For now, that steely calm began to morph into the part of me that became "the General." The General would make important decisions, hold things together for the troops, lead the charge, and—most important for our team—ensure we didn't lose a single man on the battlefield. The General was beginning to take over.
"Lee, we have a plane waiting to take you and the kids home to Westchester," David said. "You just have to tell us what time. It's fueled up and ready to go."
I felt I needed to keep him on the line for some reason. I wasn't ready to start making decisions. I didn't want to take my first step into this new world. I wanted to relish my old life for just a minute more. All four of my children were blissfully sound asleep beyond my door. Inside my room their secure little lives were being hacked apart while they dreamed, oblivious to the chaos.
"Okay," I said in a small voice. "Tell me what you know. Please tell me what happened."
"Bob and the crew were traveling on a road in Taji on a routine ride," David said. "Bob was in an Iraqi armored vehicle. We believe he was doing a stand-up at the time, and they were hit by an IED [improvised explosive device] in an orchestrated attack on the convoy. There was gunfire after that, but neither man was hit. Bob and the cameraman, Doug Vogt, have been taken by helicopter to Baghdad and are going into surgery.
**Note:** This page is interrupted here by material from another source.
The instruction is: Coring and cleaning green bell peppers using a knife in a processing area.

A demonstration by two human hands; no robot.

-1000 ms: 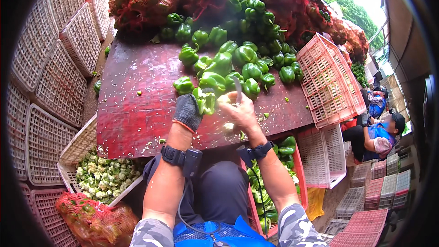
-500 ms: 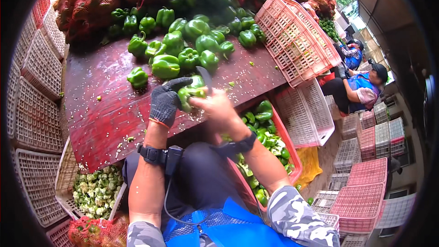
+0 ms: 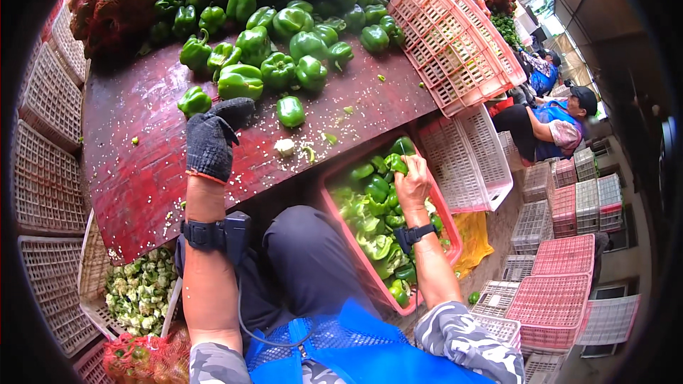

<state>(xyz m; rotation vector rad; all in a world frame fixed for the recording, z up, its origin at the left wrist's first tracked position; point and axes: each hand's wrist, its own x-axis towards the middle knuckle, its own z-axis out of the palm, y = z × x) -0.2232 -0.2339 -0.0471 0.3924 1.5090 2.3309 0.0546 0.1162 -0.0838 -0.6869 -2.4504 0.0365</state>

"Apparently he asked Vinnie, his producer, if he was alive; he did come to." David spoke coolly and rationally, but he was clearly rattled.
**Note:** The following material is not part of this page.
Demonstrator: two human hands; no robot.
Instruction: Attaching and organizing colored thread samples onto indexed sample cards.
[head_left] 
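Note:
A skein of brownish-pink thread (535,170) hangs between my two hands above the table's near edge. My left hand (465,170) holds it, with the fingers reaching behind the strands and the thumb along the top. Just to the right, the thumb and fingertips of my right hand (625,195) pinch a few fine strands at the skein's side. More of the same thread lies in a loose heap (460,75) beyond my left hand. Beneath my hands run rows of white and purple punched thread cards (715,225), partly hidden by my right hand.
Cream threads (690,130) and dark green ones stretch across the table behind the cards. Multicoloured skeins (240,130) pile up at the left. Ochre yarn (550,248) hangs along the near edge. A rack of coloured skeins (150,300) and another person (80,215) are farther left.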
So he spoke, I thought. He spoke. This is going to be okay. The General in my brain dictated that nothing less than recovery would be acceptable. There were no other options. Bob would be okay. He was always okay. He was lucky and bright and hardworking and a good man. Things like this didn't happen to good people. I could feel hope in my heart, on its simplest level, as clear and bright as the streak of a shooting star. Hope is the most basic human emotion. It was the hope that wives have had since the days of the caveman, when they sent their mates out past the campfire to fight marauding tribes. Hope was good. It was a brain-stem reaction. The General in my brain moved hope into the front lines, preparing for the next maneuver.
"Lee," David gently reminded me, "there are security people on the ground to escort you out of there. The plane is standing by; you just need to tell us what you want to do. Let us know what time you want to go. When you get home, we are working on getting you to Germany, where Bob will be transported."
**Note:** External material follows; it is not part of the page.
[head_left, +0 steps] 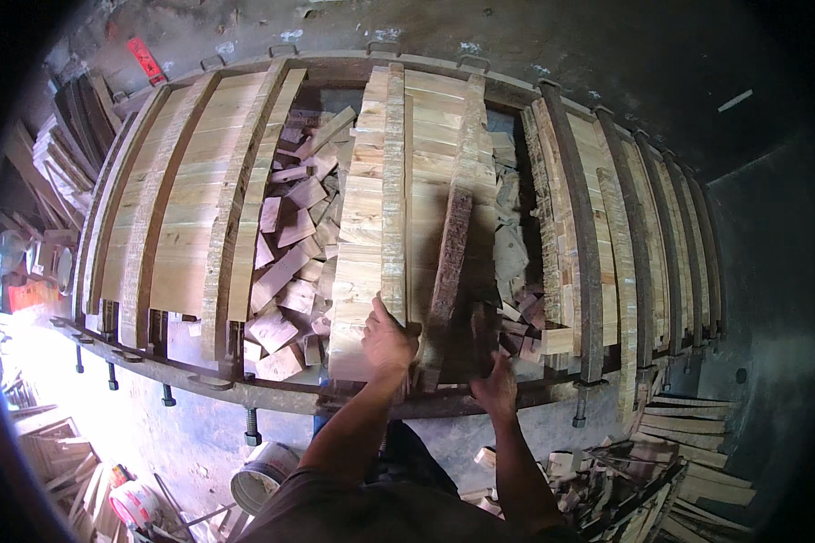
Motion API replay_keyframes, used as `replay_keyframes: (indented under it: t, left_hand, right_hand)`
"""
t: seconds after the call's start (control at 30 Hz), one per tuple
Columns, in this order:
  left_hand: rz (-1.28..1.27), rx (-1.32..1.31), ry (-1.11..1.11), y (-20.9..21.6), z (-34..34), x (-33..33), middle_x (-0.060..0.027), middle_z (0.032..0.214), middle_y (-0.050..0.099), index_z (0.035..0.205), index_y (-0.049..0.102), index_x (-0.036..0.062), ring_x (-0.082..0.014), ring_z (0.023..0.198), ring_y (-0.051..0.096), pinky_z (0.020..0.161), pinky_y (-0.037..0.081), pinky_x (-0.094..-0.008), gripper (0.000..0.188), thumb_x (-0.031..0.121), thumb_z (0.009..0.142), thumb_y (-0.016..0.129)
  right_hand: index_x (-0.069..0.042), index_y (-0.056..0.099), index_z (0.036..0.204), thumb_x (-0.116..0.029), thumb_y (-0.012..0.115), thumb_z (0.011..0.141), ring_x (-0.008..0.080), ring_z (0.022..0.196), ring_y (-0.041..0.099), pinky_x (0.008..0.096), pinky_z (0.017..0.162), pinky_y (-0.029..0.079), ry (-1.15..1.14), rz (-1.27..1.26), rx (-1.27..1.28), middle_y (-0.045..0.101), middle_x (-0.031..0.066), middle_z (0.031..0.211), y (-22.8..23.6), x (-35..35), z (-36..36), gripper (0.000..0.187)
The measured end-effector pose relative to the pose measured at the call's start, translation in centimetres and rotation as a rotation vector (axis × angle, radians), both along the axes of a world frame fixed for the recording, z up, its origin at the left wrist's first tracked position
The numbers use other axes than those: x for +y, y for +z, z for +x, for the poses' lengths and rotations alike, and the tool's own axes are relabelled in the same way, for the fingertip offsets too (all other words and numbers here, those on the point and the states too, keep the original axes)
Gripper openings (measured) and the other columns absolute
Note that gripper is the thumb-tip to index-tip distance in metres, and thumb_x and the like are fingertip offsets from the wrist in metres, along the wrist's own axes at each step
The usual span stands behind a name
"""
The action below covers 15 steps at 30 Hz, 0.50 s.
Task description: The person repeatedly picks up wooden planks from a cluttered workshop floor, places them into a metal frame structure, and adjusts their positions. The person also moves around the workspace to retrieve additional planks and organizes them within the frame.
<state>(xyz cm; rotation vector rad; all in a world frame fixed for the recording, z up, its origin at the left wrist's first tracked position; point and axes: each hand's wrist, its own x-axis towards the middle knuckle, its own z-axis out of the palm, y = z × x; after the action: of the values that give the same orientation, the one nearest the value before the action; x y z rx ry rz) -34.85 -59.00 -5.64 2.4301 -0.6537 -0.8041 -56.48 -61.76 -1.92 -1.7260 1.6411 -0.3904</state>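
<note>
A panel of pale wooden boards point(435, 136) lies across the middle of a long metal frame point(272, 395). My left hand point(389, 342) is closed around the near end of a narrow wooden strip point(394, 190) lying lengthwise on this panel, its thumb pointing away from me. Just right of it, a darker rough-edged strip point(451, 244) lies at a slant over the boards, partly in shadow. My right hand point(496, 387) is closed at the frame's near edge, beside a dark blurred piece point(484, 330). Its grip is partly hidden in shadow.
Loose wood offcuts point(285, 262) fill the gap left of the panel. More board panels with strips lie on the left point(186, 190) and under dark metal bars point(581, 226) on the right. Bolts point(252, 425) hang below the frame. A bucket point(263, 475) and scrap wood point(607, 480) lie below.
</note>
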Motion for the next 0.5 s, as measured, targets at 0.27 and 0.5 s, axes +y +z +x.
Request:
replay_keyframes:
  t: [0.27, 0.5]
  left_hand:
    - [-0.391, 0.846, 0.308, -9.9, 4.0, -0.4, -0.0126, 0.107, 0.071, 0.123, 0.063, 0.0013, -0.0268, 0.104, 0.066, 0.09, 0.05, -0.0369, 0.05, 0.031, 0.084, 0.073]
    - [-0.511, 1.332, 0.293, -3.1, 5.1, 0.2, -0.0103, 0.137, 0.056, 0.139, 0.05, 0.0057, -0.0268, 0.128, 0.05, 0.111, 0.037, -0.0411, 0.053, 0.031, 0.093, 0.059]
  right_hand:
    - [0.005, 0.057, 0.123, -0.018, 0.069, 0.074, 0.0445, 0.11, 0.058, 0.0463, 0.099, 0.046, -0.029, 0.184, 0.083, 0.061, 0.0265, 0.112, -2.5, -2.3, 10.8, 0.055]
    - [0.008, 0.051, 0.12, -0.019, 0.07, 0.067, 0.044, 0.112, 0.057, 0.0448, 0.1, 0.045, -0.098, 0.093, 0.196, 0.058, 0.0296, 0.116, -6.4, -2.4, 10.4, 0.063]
For one moment the silliest thought flashed through my mind. I thought about how much my kids had wanted to ride the Soarin' attraction and see the rest of Epcot. The part of my brain that was still in shock weighed the option of not ruining their perfectly planned morning for about a tenth of a second before I clicked into action.
"David, let me process this," I said. "I have to call Bob's folks and my family, and then I have to wake up the kids and pack. And I need to think. Let me just get outside of this hotel room so I can talk, and then I'll call you back as soon as possible."